4. The method of claim 1, wherein said replacing audio data in the second TS slice with said audio sub-data comprises:

and TS packaging is carried out on the picture data and the audio sub-data.

5. The method of claim 1, wherein obtaining a second TS slice from the first TS data in response to the client request for the second TS slice comprises:

if yes, directly obtaining a second TS slice from the first TS data;

6. The method according to any one of claims 1 to 5, wherein,

the switching time is as follows: the starting playing time of the video or the playing time in the playing process of the video.

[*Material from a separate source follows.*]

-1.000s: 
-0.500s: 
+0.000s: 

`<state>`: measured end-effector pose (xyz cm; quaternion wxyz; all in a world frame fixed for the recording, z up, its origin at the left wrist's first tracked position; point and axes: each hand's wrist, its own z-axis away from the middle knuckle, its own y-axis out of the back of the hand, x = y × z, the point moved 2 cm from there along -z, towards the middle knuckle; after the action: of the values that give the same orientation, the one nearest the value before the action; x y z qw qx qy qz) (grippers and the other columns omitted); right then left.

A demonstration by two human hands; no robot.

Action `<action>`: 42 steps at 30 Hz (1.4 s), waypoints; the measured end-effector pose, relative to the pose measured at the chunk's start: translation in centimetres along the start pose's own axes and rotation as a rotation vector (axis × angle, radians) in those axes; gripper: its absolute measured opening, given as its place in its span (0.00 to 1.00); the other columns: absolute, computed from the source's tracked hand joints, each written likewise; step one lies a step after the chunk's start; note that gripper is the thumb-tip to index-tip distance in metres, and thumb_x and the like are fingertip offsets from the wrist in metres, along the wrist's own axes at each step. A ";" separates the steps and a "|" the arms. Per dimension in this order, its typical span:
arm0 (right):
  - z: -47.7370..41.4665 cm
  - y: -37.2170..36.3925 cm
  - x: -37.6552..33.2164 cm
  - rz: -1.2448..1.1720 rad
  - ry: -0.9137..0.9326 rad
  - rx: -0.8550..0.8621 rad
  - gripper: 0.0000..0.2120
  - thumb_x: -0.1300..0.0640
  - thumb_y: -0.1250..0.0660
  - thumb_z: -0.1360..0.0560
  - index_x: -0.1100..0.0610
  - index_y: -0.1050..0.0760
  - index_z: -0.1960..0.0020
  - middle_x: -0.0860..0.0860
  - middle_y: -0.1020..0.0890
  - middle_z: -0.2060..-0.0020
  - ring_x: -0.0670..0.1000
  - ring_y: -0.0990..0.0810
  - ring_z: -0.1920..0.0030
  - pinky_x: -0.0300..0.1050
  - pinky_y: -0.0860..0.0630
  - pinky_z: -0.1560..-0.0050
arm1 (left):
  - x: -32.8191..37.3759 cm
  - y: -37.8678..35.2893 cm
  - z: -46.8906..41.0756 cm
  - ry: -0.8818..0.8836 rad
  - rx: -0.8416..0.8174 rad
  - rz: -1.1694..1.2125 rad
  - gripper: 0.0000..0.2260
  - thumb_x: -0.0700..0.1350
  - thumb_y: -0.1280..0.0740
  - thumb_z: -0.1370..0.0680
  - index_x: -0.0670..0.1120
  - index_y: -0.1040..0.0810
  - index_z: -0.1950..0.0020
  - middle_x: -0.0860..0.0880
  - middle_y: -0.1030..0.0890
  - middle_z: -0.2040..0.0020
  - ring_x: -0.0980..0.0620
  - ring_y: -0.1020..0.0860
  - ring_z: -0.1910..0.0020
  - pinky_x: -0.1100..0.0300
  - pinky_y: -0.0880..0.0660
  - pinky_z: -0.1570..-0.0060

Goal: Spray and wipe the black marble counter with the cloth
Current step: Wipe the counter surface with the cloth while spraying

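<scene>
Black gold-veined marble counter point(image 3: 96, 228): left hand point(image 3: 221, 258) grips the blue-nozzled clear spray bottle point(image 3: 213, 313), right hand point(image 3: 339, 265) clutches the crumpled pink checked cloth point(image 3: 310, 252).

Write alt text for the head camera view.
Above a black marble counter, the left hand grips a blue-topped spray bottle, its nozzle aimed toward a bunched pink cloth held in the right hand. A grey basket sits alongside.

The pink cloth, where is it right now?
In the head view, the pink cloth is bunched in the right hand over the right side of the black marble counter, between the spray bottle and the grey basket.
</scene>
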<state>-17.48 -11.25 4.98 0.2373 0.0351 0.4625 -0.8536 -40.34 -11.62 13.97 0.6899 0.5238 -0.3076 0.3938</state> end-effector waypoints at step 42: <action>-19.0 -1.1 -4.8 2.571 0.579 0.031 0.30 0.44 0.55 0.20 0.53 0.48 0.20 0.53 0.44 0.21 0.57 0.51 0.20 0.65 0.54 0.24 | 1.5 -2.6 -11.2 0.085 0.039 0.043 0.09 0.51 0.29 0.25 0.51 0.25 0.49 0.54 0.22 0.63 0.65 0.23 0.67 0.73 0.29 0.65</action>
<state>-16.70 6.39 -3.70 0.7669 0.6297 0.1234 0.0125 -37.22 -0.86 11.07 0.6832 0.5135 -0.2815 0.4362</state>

7. The method according to any one of claims 1 to 5, wherein,

the preset number is 1.

8. A video playback device, the device comprising:

the instruction response module is used for responding to the sound effect switching instruction of the client, and executing a first processing operation and a second processing operation in an asynchronous mode, wherein the first processing operation comprises the following steps: obtaining an audio head of first audio data corresponding to the to-be-switched sound effect, and analyzing the audio head, wherein the second processing operation comprises the following steps: obtaining a first TS (transport stream) slice, and sending the first TS slice to the client, wherein the first TS slice is as follows: a preset number of TS slices from TS slices containing switching time in the first TS data;

the request response module is used for responding to the request of the client for the second TS slices after the second processing operation is executed, and obtaining the second TS slices from the first TS data, wherein the second TS slices are as follows: TS fragments after the first TS fragments are positioned in the first TS data;

the audio obtaining module is used for obtaining audio sub-data corresponding to the target time stamp from the first audio data according to the analysis result of the audio head, wherein the analysis result comprises storage position information of the audio sub-data corresponding to different time stamps in the first audio data;

9. The electronic equipment is characterized by comprising a processor, a communication interface, a memory and a communication bus, wherein the processor, the communication interface and the memory are communicated with each other through the communication bus;

a memory for storing a computer program;

a processor for carrying out the method steps of any one of claims 1-7 when executing a program stored on a memory.

10. A computer-readable storage medium, characterized in that the computer-readable storage medium has stored therein a computer program which, when executed by a processor, implements the method steps of any of claims 1-7.